1. Defendant is the petitioner. He was sued on a promissory note. The plaintiff's suit was filed after the expiration of the prescribed period of limitation. He accordingly, in pursuance of Order 7, Rule 6, Civil Procedure Code, stated in his plaint the ground on which he claimed exemption from the law of limitation. The ground was that there had been a part payment towards principal and interest on 15th June, 1925, by the defendant 'as per Vaddichittai filed herewith'. Some months later it apparently occurred to the plaintiff or his advisers that the ground alleged in the plaint could not be relied on, and an application was made to amend the plaint by averring payments on later dates by the defendant towards interest. The application was opposed by the defendant as out of time, and the application to amend was withdrawn. As a matter of fact, the payment pleaded was found to have been made towards principal, and as the fact of payment did not appear in the handwriting of the defendant as required by Section 20, Limitation Act, it did not avail to give a fresh starting point for limitation. But the Subordinate Judge, following certain cases which will be referred to presently allowed the plaintiff to prove the later payments towards interest, notwithstanding that they had not been pleaded in the plaint as a ground of exemption from the law of limitation, and decreed the plaintiff's suit.
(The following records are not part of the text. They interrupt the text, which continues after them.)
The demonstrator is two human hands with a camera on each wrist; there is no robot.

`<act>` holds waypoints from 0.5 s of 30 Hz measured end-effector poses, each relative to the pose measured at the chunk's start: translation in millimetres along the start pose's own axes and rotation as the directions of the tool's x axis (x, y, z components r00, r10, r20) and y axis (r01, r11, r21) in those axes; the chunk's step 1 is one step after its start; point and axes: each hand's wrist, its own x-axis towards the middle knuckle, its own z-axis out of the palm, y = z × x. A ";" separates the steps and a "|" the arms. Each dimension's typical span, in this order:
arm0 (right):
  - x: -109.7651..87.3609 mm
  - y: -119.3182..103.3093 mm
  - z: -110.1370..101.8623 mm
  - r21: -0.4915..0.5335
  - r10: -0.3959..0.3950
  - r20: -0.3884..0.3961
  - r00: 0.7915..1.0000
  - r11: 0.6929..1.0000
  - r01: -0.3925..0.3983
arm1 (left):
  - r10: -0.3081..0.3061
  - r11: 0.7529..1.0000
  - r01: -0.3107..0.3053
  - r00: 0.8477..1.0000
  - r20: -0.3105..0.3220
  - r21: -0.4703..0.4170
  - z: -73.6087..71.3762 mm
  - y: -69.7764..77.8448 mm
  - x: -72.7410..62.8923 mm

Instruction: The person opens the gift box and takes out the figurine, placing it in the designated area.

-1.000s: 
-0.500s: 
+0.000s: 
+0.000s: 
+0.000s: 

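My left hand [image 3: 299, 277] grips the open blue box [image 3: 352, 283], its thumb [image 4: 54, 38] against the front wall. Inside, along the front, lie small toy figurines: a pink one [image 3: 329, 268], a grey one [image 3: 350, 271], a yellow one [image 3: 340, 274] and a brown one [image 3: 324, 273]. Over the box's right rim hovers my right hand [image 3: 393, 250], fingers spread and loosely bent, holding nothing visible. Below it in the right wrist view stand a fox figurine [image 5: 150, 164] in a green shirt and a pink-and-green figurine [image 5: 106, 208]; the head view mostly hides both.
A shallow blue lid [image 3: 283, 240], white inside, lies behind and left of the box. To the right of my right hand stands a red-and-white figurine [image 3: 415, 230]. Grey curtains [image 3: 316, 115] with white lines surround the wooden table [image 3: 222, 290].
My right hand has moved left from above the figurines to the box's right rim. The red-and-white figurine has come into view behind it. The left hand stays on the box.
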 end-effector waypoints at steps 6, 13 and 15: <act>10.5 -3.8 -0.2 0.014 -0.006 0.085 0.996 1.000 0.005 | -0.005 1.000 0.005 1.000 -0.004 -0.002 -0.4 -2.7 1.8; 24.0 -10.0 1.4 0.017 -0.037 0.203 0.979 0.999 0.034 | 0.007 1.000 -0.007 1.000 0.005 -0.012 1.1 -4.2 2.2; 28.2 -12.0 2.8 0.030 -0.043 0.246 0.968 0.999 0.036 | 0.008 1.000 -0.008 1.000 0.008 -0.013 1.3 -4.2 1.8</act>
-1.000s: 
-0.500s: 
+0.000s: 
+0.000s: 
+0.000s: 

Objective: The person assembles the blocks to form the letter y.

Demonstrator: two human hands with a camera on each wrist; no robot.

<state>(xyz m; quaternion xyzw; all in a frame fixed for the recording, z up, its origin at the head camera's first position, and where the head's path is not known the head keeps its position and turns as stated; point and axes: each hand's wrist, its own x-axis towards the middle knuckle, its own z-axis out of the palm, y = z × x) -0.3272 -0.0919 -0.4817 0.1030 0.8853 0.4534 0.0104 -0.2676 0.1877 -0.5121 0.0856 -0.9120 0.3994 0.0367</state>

2. In Jogeshivar Roy v. Raj Narain Mitter I.L.R. (1903) 31 Cal. 195 a Bench of three Judges held that the plaintiff who pleaded acknowledgment of a particular debt as an exemption from the Limitation Act was debarred by Section 50, Civil Procedure Code (corresponding, to Order 7, Rule 6) from proving another acknowledgment at a later date. But the Court indicated that the plaintiff might get over the difficulty by obtaining leave to amend his plaint. The decision was criticised by Beaman, J., in Yakub Ebrahim v. Bai Rahimatbai : (1908)10BOMLR346 . In that case the plaintiff alleged in his plaint that the defendant being an executor of his deceased creditor, there could be no bar of limitation. At the trial plaintiff sought to establish that the defendant was an express trustee within Section 10 of the Limitation Act. The learned Judge said:
It seems to me that when a plaintiff does satisfy the requirements of Section 50, Civil Procedure Code, by stating what is in his opinion the ground upon which he intends to get over the bar of limitation, he ought not to be precluded from taking another and not inconsistent ground should he be later advised that the latter is the true ground.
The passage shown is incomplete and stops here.